Il existe néanmoins des endroits où le personnel est vraiment digne de louanges. Ce sont malgré tout des mouroirs plus ou moins luxueux, même si on s'y exprime en projet de vie. Cela reste compliqué quand ce qu’on redoute le plus devient une réalité. Et je conseille au passage de varier les horaires des visites. C’est très instructif de débarquer à l’improviste.
L'auteur décrit bien les processus et les étapes de la démence sénile, car derrière la dénomination Alzheimer se profilent plusieurs pathologies. J'ai comme elle suivi une formation pour accompagnants. Je dois dire que ce que j'y ai appris m'a beaucoup aidée à comprendre le processus et à anticiper les difficultés. Moi aussi j’ai pressenti l’irréversibilité de la catastrophe en constatant le régime des parents à base de produits périmés depuis des lustres et de surgelés ayant oublié jusqu’à la notion de chaîne du froid (p. 100). Et le verdict a été confirmé pour nous également, quand la solution "maintien à domicile avec auxiliaire de vie" s’est révélée totalement inopérante.
On sait ce que c’est que perdre la tête, dans la famille de Caroline. On a même une expression idoine : être cuit aux patates. (p. 142). Je ne connais qu'une voie pour supporter ce qui est de l'ordre de l'intolérable, se décentrer. Pour Caroline l’humour, noir faut-il encore le préciser, agit comme contrepoint. Ma défense fut l’écriture. Je prenais en notes les délires de ma mère pour parvenir à en évacuer le potentiel dramatique, sans penser que je transformerais peut-être un jour ce matériau. Les pires moments coïncident avec les instants de lucidité, fugaces mais ô combien douloureux, du malade qui réalise son état de déchéance.

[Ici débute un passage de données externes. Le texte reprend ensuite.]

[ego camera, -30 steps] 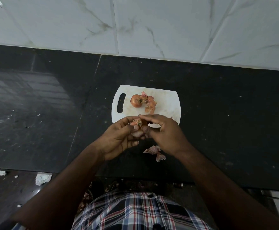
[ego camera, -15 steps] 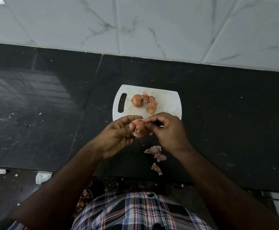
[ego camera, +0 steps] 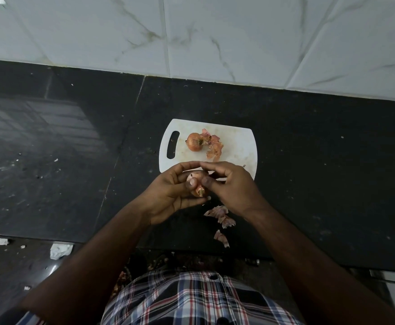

Caroline Vié traque la terreur de se perdre dans ses pensées. Elle aborde la question du secret. Il me semble que cette maladie fait sauter certains blocages. Elle découvre que sa mère rêvait de devenir danseuse étoile en la voyant guetter chaque jour le facteur, persuadée qu'il va lui apporter un contrat pour l’Opéra de Paris. La mienne cherchait à se libérer d'une tragédie vécue pendant la seconde Guerre mondiale, je n'ai jamais compris laquelle.
Ce roman est écrit avec des mots justes. Le trait est un tout petit peu forcé, juste assez pour qu’on s’estime heureux de ne pas vivre une réalité aussi dramatique que celle qu'on a sous les yeux. La fatalité dont l’angoisse n’est qu’un avant-goût (p. 186). Elle exprime en quoi connaitre l’avenir ne limite pas la casse.
Ce livre est une vraie distraction tout en représentant une mise en garde bien plus juste qu’il n’y parait. C’est cyniquement drôle. Je me suis même surprise à rire de bon cœur, avec un peu de honte quand je me rendais compte que je n'avais pas connu le pire.
Le titre du roman est directement inspiré de Independence Day, le film catastrophe de Roland Emmerich pour décrire ce qui est ici une catastrophe intime qui se termine dans une fin libre et plutôt rassurante qui vous surprendra, sans verser dans un happy end qui aurait été incompréhensible.
Caroline Vié est l’auteur de Brioche (JC Lattès, 2012). Journaliste de cinéma, elle a longtemps participé à l’émission de Canal +, "Le Cercle", et travaille actuellement au quotidien 20 minutes. Dépendance Day est son deuxième roman. Elle écrit actuellement son troisième, une comédie sur le deuil et le renoncement, qui s'annonce encore plus radical et grinçant. On a hâte de la lire.